The Court of Justice of the European Union rejected an appeal Thursday against a ruling by a lower court that claims by a group of Britons that the European Council had denied them their rights as EU Citizens were inadmissible. File photo by Julien Warnand/EPA-EFE
June 15 (UPI) -- The European Court of Justice threw out an appeal Thursday by a group of Britons hoping to retain their rights as citizens of the European Union post-Brexit.
The Court of Justice of the European Union ruled as inadmissible the plaintiff's case that the loss of their rights, including living and working in any of the bloc's 27 member countries, was due to the European Council's rubber stamping of the Brexit Withdrawal Agreement in January 2020.

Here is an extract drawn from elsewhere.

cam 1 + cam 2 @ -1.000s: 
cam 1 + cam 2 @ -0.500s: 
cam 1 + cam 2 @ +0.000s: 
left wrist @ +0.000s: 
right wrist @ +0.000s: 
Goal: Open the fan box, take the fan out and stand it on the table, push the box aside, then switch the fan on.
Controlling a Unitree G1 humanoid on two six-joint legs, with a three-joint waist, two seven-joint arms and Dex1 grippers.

"The appellants claim that the decision at issue deprived them of the status of EU citizens and of the rights attaching to that status," the court said in a new release.
But judges in the EU's highest court upheld the decision of the lower General Court that their loss of rights was the result of the 2016 Brexit referendum in which a majority of Britons voted to leave the union.
The court said it examined the question of whether the plaintiffs had an interest in bringing proceedings but ruled that decisions by member states to withdraw from the EU were theirs alone to take, and therefore depended solely on "sovereign choice."
"The loss of the status of citizen of the European Union, and consequently the loss of the rights attached to that status, is an automatic consequence of the sole sovereign decision taken by the United Kingdom to withdraw from the European Union, and not of the withdrawal agreement or the Council's decision approving that agreement," the CJEU said in its ruling.
"The Court concludes that the British citizens do not have an interest in bringing proceedings and that the General Court rightly rejected their actions as inadmissible."
Those who took the council to court arguing that EU citizenship is a permanent status that cannot be removed without their consent have been ordered to pay the European Council's legal costs.
The ruling likely signals the end of the road for the crowd-funded case by so-called "remainers" and Britons living in EU countries unhappy at being stripped of their right to vote or run for office and restricted to a maximum stay of no more than 90 days in every 180 days.
Three years after the deal and two-and-a-half years after Britain withdrew from all institutions and the single market following a 12-month grace period, the issue continues to reverberate in Britain with a majority of Britons now saying Brexit has been a failure, according to at least one poll.